◆ What is being asked: Reproduce, exactly, the lines of the material below from the line containing "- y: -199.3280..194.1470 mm" through the line containing "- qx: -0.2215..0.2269", with both end lines included and nothing else.

** Opening Dataset excerpt block **

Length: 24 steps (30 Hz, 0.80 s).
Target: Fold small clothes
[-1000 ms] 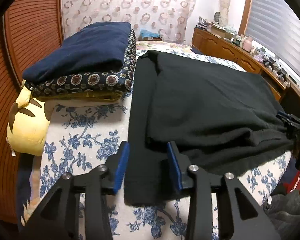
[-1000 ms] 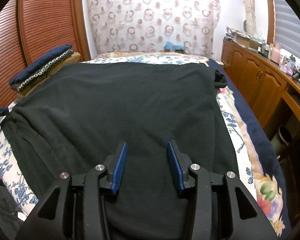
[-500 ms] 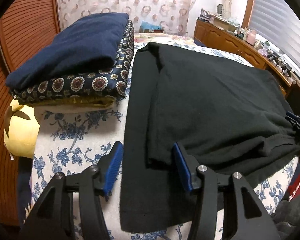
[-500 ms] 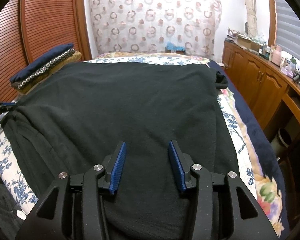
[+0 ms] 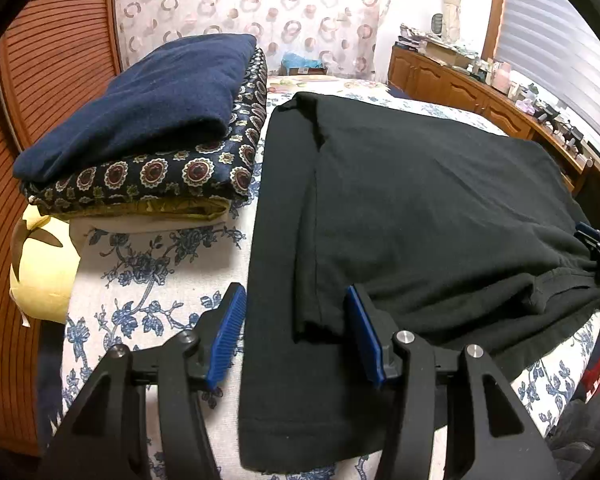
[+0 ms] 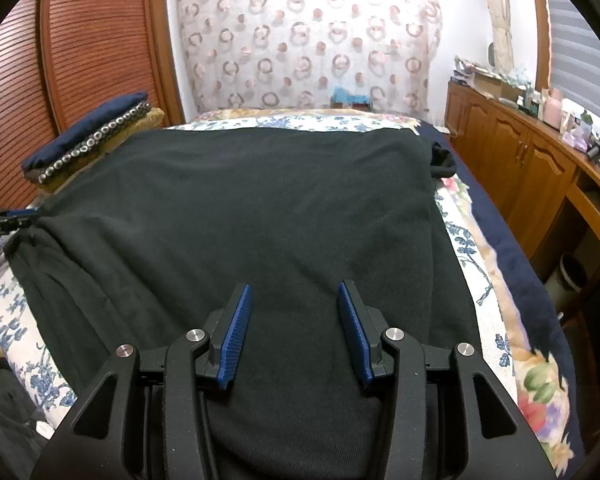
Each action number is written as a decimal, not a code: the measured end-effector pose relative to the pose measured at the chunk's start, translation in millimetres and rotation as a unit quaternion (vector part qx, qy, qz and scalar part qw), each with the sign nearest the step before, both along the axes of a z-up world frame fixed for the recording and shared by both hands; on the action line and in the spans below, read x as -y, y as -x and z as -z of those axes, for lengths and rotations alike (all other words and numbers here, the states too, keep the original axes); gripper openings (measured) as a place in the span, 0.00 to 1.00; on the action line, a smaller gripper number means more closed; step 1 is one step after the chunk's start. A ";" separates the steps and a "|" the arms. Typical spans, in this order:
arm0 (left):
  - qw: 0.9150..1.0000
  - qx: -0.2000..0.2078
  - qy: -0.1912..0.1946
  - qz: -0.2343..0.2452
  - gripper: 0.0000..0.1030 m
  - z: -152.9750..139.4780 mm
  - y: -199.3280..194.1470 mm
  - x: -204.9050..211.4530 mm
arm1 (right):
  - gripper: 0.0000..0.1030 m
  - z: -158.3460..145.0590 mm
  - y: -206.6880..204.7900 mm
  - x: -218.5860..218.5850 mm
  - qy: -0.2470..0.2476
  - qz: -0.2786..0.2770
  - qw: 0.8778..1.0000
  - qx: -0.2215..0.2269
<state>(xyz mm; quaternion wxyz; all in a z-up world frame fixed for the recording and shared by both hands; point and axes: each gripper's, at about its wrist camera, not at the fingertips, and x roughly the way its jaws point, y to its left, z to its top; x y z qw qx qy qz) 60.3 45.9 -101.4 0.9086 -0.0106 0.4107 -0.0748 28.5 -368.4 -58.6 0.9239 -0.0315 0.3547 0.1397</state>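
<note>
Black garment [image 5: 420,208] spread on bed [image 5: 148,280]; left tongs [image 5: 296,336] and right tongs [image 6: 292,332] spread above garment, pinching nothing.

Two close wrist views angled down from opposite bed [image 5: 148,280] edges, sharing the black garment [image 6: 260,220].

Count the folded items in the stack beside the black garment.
3: navy cloth on top, patterned one under it, mustard one lowest; more may be hidden beneath.
</note>
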 end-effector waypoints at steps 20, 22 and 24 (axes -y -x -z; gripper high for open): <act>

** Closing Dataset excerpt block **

◆ Your solution:
  - y: -199.3280..194.1470 mm
  - x: -204.9050..211.4530 mm
arm1 (right):
  - gripper: 0.0000..0.1030 m
  - z: -158.3460..145.0590 mm
  - y: -206.6880..204.7900 mm
  - x: -218.5860..218.5850 mm
  - qy: -0.2470..0.2476
  - qz: -0.2786..0.2770
  - qw: 0.8778..1.0000
  - qx: -0.2215..0.2269

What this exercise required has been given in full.